Using the name of the ACCC or individual ACCC officers as a means of discouraging franchisees from exploring their own legal rights is reprehensible. - ACCC chairman, ‘billowing clouds of smoke doesn’t mean fire’, Graeme Samuel
The ACCC was upset, declaring Mr Ormond’s poorly considered remarks were:
false and misleading and deceptive and in contravention of sections 52, 53(e) and 53(d) of the Act.
But the head of Refund Home Loans retorted that this was all wrong. The ACCC and the franchisor were actually mates, as was his happy relationship with the chain's franchisees.
We have no current disputes. All our franchisees are happy, I believe it is a couple of ex-franchisees with an axe to grind. - Wayne Ormond
The Refund Home Loans outcome doesn’t really point to the plight of franchisees under current legislation and regulation. After all, should franchisees be seeking remedy from breaches of the Franchising Code of Conduct and the Trade Practice Act they could always sell their neighbour’s house and get a lawyer.
A spokesperson for the FCA might even suggested that the ACCC/Court deal allows marginally upset franchisees a serious opportunity to actually win in an unemployment benefit funded civil action [the ‘UBFCA’].

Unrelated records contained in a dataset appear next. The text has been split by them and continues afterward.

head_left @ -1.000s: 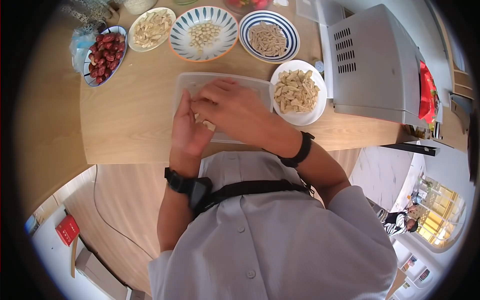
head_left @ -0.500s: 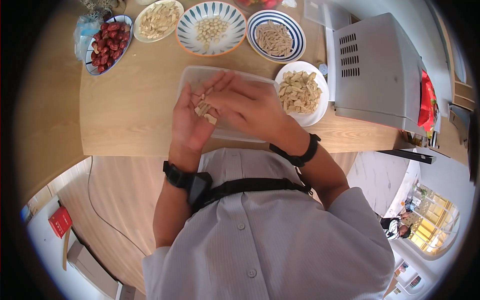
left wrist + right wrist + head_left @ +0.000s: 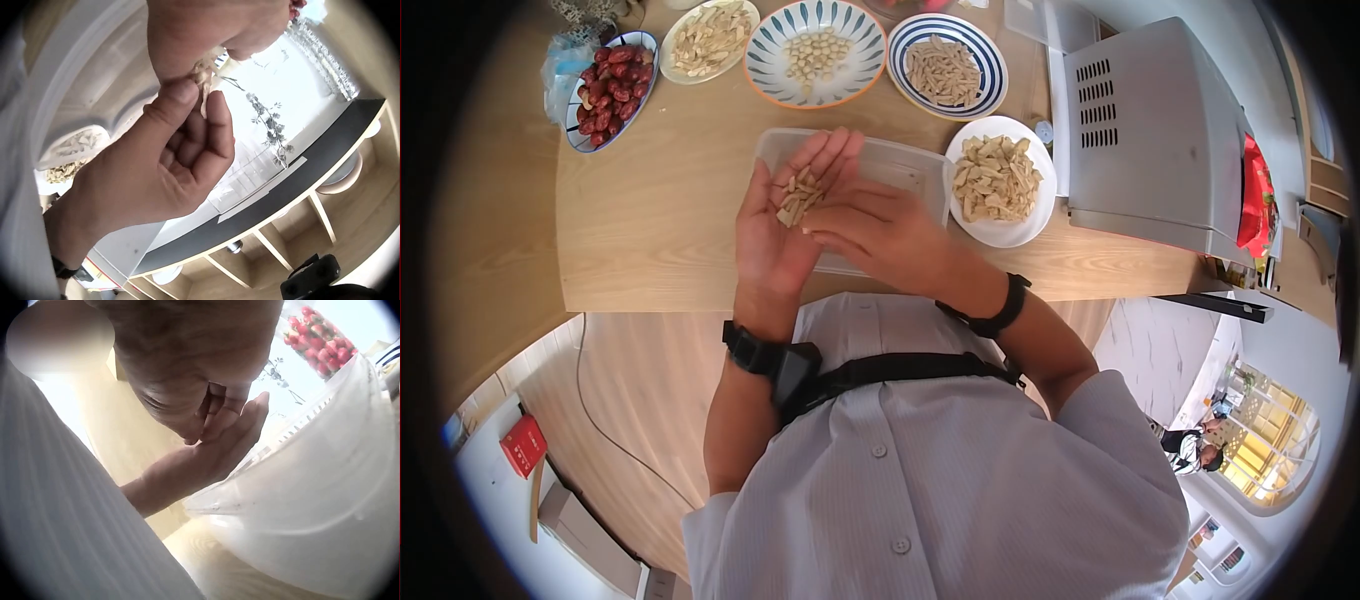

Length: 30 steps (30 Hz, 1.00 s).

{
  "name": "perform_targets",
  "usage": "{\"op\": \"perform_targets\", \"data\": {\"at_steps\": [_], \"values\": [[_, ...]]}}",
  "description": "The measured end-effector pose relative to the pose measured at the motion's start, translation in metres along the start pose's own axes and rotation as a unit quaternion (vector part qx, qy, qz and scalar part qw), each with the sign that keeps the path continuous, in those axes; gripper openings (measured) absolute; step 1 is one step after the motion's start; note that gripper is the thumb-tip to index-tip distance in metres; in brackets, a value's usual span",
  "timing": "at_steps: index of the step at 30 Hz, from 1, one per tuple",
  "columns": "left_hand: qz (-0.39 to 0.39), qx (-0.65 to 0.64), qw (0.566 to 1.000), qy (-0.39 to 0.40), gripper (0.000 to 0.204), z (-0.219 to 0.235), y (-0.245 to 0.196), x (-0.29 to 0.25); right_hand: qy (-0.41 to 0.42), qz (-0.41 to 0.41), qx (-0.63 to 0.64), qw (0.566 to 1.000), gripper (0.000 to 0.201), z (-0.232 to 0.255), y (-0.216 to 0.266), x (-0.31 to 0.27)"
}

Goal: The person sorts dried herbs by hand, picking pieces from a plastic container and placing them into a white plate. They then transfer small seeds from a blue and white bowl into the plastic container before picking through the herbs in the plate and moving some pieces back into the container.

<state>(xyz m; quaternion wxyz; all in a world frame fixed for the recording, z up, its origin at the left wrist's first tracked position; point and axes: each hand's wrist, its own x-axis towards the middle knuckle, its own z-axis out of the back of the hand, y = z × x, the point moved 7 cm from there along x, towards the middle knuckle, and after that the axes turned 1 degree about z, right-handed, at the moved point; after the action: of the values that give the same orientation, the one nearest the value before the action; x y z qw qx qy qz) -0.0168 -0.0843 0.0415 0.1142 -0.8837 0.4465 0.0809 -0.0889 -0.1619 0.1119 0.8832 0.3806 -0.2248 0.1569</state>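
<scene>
My left hand [image 3: 768, 245] is palm up over the near left part of a translucent plastic box [image 3: 905, 165], its fingers extended. A small heap of pale tan dried strips [image 3: 800, 195] lies on that palm and fingers. My right hand [image 3: 895, 230] reaches across from the right, thumb and fingertips at the heap's near edge. In the left wrist view, the right hand's thumb and curled fingers pinch a dried strip [image 3: 204, 97]. The right wrist view has the left hand [image 3: 206, 459] just below the right fingers. A white plate [image 3: 1000, 239] of dried slices stands right of the box.
Behind the box stand a blue-striped plate [image 3: 1000, 75] of thin pieces, a patterned bowl [image 3: 765, 55] of pale round seeds and a pale plate [image 3: 668, 60] of slices. Red dates [image 3: 612, 90] fill a plate at left. A grey appliance [image 3: 1150, 130] bounds the right side.
The left palm has turned up and its fingers have spread, bringing the strips into view. The right hand has drawn back toward the body, off the left fingers.
</scene>
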Motion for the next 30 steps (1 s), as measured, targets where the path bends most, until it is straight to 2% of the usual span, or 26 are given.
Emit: {"op": "perform_targets", "data": {"at_steps": [3,5,7,9,12,18,21,24,27,30], "values": [[0.020,-0.029,0.999,-0.005,0.076,0.001,0.000,-0.002,0.009,-0.075,0.002,0.997,0.021,0.029,-0.014,-0.012],[0.032,-0.040,0.999,-0.011,0.080,0.000,0.001,-0.003,-0.058,-0.155,0.010,0.986,0.018,0.063,-0.030,-0.027],[0.040,-0.032,0.999,-0.014,0.085,-0.004,0.005,-0.003,-0.099,-0.208,-0.077,0.970,0.022,0.098,-0.044,-0.050],[0.049,-0.035,0.998,0.005,0.083,-0.009,0.009,-0.003,-0.105,-0.211,-0.175,0.956,0.023,0.126,-0.054,-0.069],[0.056,-0.040,0.998,0.016,0.083,-0.011,0.011,-0.001,-0.090,-0.261,-0.228,0.934,0.024,0.150,-0.066,-0.093],[0.059,-0.030,0.998,0.003,0.088,-0.014,0.010,-0.003,0.000,-0.244,-0.314,0.918,0.020,0.149,-0.077,-0.090],[0.053,-0.030,0.998,-0.016,0.090,-0.015,0.009,-0.004,-0.097,-0.228,-0.248,0.936,0.022,0.137,-0.065,-0.076],[0.074,-0.036,0.997,0.001,0.092,-0.010,0.014,-0.005,-0.024,-0.094,-0.148,0.984,0.030,0.082,-0.038,-0.031],[0.084,0.005,0.996,-0.010,0.095,-0.014,0.017,-0.007,0.013,0.030,-0.100,0.994,0.031,0.031,-0.002,0.011],[0.075,0.035,0.997,-0.009,0.097,-0.019,0.018,-0.008,0.057,0.047,-0.086,0.994,0.028,0.005,0.008,0.025]]}}
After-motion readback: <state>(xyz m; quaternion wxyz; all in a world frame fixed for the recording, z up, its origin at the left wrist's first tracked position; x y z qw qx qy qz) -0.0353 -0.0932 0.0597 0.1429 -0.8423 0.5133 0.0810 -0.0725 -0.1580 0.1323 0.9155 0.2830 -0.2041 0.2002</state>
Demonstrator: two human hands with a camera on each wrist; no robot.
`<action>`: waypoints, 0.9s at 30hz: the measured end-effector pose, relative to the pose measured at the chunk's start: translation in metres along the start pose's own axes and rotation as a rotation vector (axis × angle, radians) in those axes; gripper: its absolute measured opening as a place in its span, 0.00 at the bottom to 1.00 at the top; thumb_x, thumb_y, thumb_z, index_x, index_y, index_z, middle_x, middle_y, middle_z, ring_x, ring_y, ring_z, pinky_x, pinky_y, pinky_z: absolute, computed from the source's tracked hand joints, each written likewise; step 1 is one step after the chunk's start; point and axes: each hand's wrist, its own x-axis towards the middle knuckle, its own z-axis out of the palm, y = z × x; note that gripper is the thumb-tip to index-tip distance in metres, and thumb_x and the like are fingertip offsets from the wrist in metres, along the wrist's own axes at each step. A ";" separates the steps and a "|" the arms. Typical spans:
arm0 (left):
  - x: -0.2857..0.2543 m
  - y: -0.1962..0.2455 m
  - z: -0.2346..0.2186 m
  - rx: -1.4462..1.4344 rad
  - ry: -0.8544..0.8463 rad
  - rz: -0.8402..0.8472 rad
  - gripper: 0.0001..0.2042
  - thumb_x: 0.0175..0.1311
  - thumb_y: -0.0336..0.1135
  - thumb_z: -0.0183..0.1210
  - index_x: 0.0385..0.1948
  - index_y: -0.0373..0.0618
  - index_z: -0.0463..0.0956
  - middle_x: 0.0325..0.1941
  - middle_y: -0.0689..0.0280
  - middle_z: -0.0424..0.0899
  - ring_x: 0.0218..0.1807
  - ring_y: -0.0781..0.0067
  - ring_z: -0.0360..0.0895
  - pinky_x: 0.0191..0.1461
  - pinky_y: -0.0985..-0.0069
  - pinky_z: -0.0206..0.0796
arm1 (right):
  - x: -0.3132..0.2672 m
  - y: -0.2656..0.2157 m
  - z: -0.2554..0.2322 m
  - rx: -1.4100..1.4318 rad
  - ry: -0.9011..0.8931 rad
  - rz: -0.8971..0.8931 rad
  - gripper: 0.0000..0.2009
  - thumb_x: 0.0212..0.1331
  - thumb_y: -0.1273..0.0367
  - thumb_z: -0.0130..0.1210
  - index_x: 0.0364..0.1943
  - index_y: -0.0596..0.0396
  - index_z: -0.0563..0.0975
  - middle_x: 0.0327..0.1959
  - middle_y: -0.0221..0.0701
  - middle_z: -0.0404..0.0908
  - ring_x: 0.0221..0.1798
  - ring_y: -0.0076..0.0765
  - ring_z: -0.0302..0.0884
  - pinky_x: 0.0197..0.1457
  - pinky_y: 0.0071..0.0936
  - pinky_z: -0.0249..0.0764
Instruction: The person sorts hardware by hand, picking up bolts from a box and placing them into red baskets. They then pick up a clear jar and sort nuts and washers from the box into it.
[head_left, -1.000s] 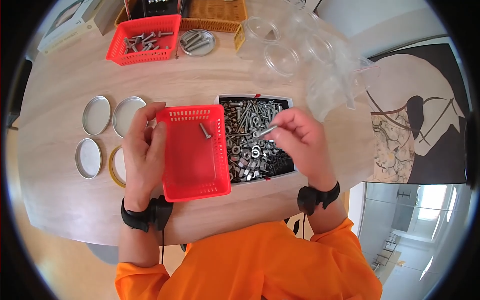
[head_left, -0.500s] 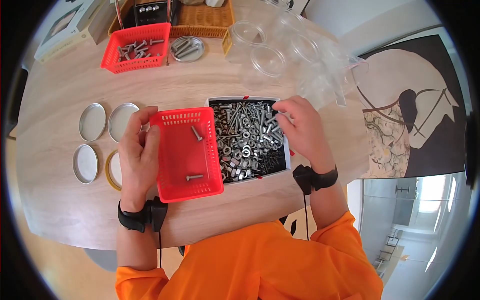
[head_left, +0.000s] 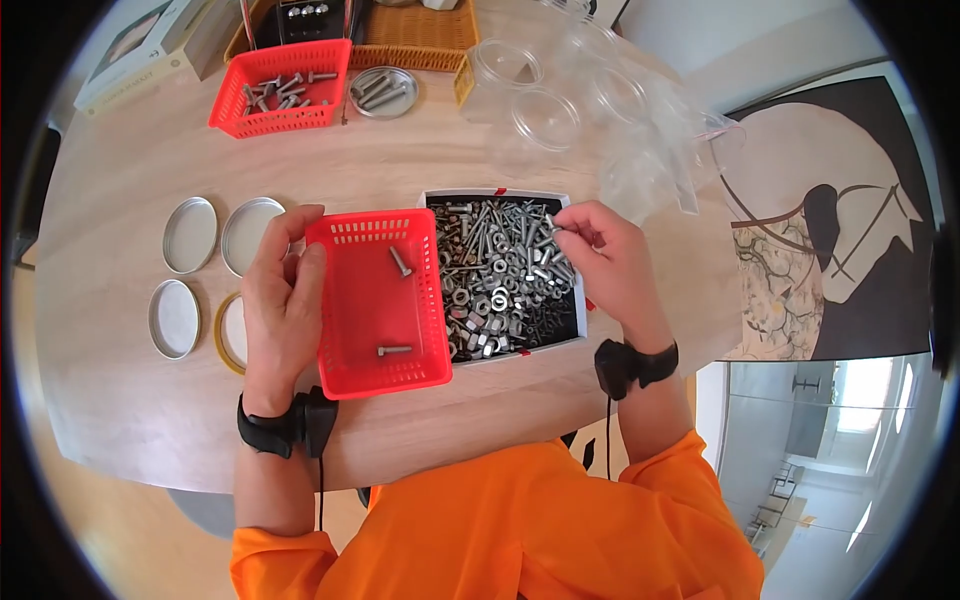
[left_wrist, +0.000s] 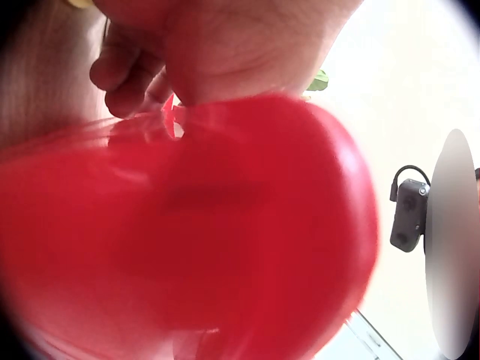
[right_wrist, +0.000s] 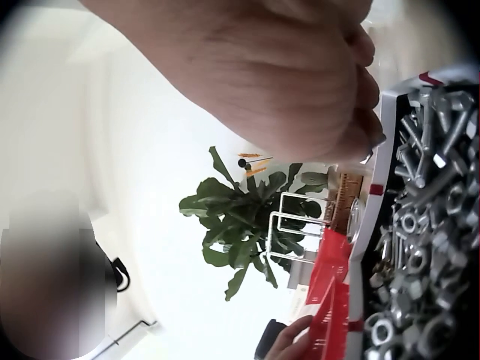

An uninformed source suggested that the ACCC court deal, such as this one, does a whole lot to educate naughty franchisors that franchising isn’t a free-for-all and the consequences are not worth the 30 seconds of embarrassment.
The ACCC court finding on Refund Home Loans offers franchisees of every naughty franchise system in Australia another in a long list of reasons to have absolutely no confidence in the ACCC and the Australian legal system.
Industry stakeholders argue that this grand performance by the ACCC and its iron-fisted franchise rulings will lead to an avalanche of confident franchisees and complaints. NOT.
Refund Home Loans have to date declined any consideration of a refund to disappointed franchisees. A similar request to the ACCC has surprisingly not received a response by the time this column was posted.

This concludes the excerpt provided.